Published on 12:00 AM, March 27, 2015

HERITAGE

THE TELEGRAMS OF ARCHER KENT BLOOD

On March 27, 1971; The US Consulate of East Pakistan sent a telegram under the subject heading 'Selective Genocide' to the United States Department of State regarding the mass genocide which happened on March 25. Archer Kent Blood who was the then American Consul General to East Pakistan sent this telegram criticising the brutal steps taken by the Pakistan government and the US department of State. The second telegram sent on April 6 was titled the 'Blood Telegram' because of the strongly worded protest against the destruction of East Pakistan.

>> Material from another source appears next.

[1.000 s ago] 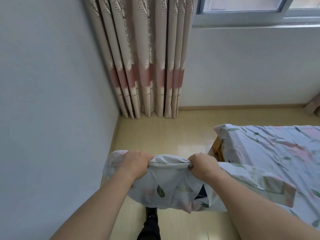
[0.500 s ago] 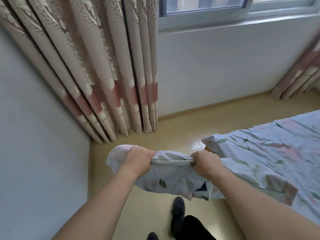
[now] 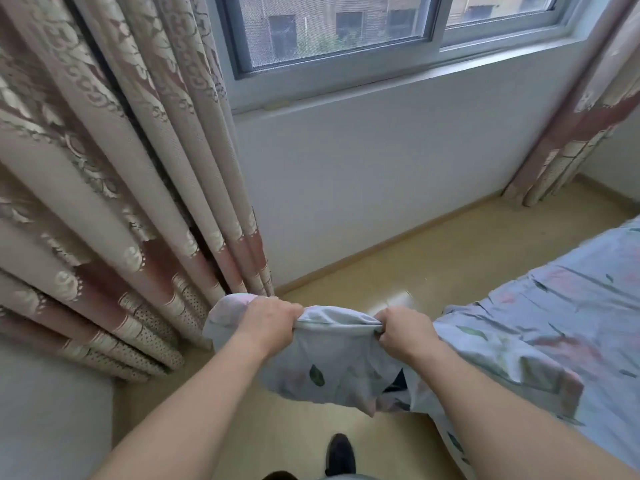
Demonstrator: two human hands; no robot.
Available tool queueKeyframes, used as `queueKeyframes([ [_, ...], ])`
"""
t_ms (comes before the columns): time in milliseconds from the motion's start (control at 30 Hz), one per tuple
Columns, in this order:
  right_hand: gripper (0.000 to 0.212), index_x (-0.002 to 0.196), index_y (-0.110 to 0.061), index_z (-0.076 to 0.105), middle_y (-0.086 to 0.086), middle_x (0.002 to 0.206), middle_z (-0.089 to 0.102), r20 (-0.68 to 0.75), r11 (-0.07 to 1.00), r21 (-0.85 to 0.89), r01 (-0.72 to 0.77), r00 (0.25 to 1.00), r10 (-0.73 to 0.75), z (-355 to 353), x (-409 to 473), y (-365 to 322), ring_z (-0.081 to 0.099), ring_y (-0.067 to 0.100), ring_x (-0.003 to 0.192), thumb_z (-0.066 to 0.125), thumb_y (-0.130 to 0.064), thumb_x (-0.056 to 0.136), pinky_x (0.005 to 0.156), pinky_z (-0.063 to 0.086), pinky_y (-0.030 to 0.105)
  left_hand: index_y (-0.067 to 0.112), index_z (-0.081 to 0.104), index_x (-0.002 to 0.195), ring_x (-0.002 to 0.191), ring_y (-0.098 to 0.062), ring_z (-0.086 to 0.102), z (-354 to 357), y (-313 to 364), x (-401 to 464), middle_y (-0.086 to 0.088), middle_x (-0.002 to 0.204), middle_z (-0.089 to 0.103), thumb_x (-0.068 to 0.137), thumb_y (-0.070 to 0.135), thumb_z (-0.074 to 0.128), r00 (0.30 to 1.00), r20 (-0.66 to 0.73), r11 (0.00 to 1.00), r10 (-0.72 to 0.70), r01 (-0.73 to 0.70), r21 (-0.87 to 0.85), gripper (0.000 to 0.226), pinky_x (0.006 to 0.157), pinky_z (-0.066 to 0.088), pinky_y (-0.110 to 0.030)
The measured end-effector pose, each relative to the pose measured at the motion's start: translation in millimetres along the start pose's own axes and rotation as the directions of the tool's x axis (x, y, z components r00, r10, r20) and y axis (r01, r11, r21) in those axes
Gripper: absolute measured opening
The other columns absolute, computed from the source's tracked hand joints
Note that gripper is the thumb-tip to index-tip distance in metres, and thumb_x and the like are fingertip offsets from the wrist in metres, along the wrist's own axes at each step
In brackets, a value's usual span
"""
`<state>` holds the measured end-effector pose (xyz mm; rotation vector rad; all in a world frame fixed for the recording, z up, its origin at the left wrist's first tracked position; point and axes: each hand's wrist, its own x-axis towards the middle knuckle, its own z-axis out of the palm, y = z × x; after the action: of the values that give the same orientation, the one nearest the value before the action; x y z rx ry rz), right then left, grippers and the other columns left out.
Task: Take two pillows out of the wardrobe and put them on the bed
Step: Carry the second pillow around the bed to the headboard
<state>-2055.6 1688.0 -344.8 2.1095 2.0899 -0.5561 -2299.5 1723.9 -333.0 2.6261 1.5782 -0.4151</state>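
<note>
A pillow in a pale, leaf-printed case was held out in front of the body, above the floor and just beside the near corner of the bed. Its upper edge was bunched into folds between the two hands. The left hand was clamped on the left part of that edge, the fingers curled over the cloth, and a rounded corner of the pillow was seen beyond it, close to the curtain. The right hand was likewise closed round the gathered cloth, near the bed's corner. The lower part of the pillow hung slack below the hands, and its right side was overlapped by the right forearm. The bed was covered with a sheet of the same floral print. A dark shoe was seen on the floor below the pillow. A window stood above the white wall, and a second curtain hung at the far right.
</note>
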Motion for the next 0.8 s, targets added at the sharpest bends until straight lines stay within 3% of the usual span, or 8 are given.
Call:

"Archer Kent Blood was the first diplomat who took these steps against his norms and protocol. The telegram criticising the insensibility of the state dept shook the US Congress for which Archer Kent Blood was transferred to a non diplomatic post," says Mahbubul Alam, General Manager of The Liberation War Museum. 

Archer Kent Blood's protest against the genocide not only shocked the American Congress, but it also effected the Pakistani government. In his telegrams he mentioned how the US should not forget their core values for political gain.  The telegrams were one of the first attempts to point out the hypocrisy of the Nixon- Kissinger duo.  It also indicates how the Nixon Government tried to use Pakistan as a backdoor diplomatic opening to China, hence justifying the attack on March 25.  The bold move from Blood and his fellow signatories signifies how human values are more important than some political achievement. 

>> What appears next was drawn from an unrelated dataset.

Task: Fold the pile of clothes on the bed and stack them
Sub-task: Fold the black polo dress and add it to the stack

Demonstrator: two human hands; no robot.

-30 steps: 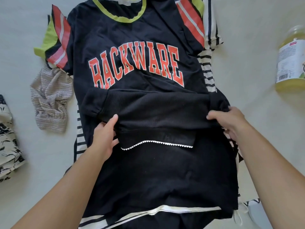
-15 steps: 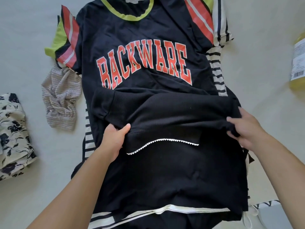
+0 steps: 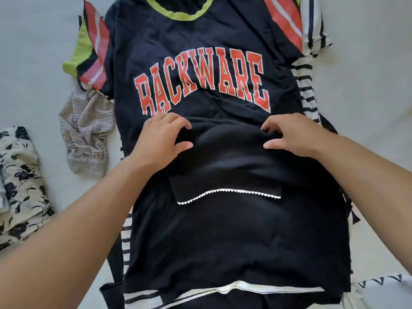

The first telegram sent on March 27 reads, "Here in Decca we are mute and horrified witnesses to a reign of terror by the Pak Military. Evidence continues to mount that the MLA authorities have list of Awami League supporters whom they are systematically eliminating by seeking them out in their homes and shooting them down.  Among those marked for extinction in addition to the A.L." 

A paragraph of the Blood telegram sent on April reads as, "Our government has evidenced what many will consider moral bankruptcy, but we have chosen not to intervene, even morally, on the grounds that the Awami conflict, in which unfortunately the overworked term genocide is applicable, is purely an internal matter of a sovereign state. Private Americans have expressed disgust. We, as professional civil servants, express our dissent with current policy and fervently hope that our true and lasting interests here can be defined and our policies redirected."

On March 8, 2015; The American ambassador, Marcia Stephens Bloom Bernicat, gave the copy of these telegrams to The Liberation War Museum. The telegrams now carried the stamp of the State Department as they are now officially being acknowledged.